Morphological and biochemical features of elastase-induced emphysema in strain AJ mice

doi:10.1016/0041-008X(83)90290-9

Toxicology and Applied Pharmacology

Volume 68, Issue 3, May 1983, Pages 451-461

https://doi.org/10.1016/0041-008X(83)90290-9 Get rights and content

Abstract

Elastase-induced animal models of pulmonary emphysema are potentially useful to study the physiological, anatomical, and biochemical injuries associated with emphysema. After the endotracheal instillation of porcine pancreatic elastase (0.15 or 0.30 mg elastase per 100 g body weight) into strain $A J$ mice, selected biochemical and morphometric indices of lung damage were examined. Elastase produced extensive air enlargement without appreciable mortality. Lesions involving the lung parenchyma distal to the terminal bronchioles were observed within 2 weeks and possessed features resembling panlobular and centrilobular emphysema.

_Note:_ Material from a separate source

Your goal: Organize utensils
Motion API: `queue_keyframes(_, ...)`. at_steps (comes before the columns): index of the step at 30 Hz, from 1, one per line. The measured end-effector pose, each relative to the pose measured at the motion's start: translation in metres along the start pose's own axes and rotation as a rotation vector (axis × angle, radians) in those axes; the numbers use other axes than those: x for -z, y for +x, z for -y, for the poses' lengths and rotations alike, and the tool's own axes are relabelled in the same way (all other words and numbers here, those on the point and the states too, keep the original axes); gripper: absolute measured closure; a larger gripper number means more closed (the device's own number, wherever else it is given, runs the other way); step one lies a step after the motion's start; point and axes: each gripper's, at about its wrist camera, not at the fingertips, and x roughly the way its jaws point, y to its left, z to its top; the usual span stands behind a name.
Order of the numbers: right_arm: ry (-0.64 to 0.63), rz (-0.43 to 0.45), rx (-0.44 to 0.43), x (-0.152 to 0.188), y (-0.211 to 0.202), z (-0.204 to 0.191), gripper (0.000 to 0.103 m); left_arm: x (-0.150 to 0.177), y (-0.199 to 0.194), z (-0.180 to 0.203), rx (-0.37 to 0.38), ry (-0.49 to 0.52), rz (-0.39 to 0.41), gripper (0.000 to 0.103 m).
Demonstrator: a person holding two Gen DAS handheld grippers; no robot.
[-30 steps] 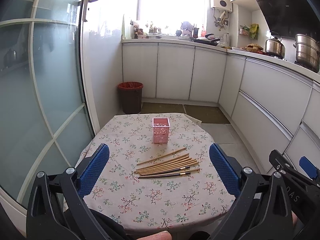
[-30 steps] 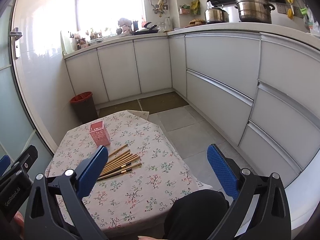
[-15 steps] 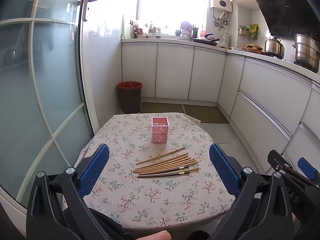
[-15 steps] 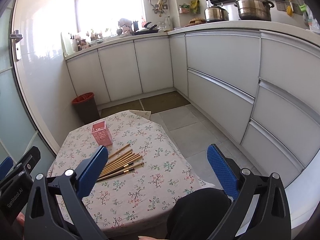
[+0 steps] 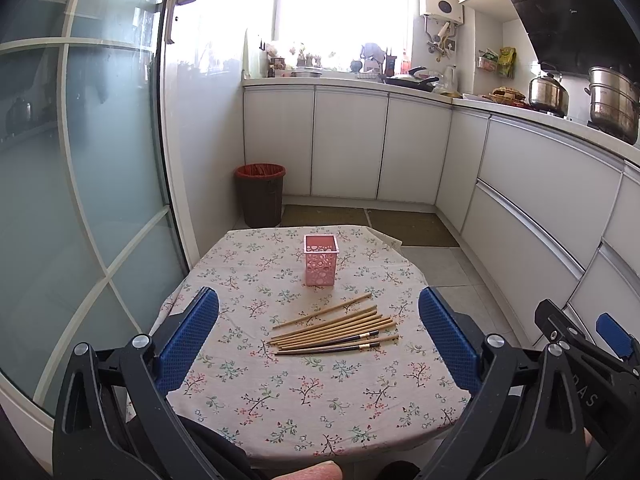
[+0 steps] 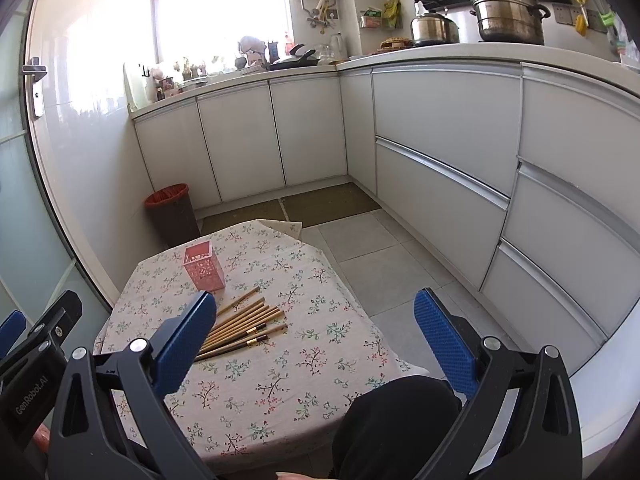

Morphometric analyses of emphysema indicated that after the acute phase of tissue damage and repair, the lesions stabilize without further deterioration of alveolar structure. Increased lung elastin synthesis was noted following endotracheal elastase, resulting in lung elastin levels 30% higher than controls 8 weeks after treatment. Minimal alterations to lung DNA and protein levels indicated that elastase produced specific lung lesions exclusive of inflammation and edema.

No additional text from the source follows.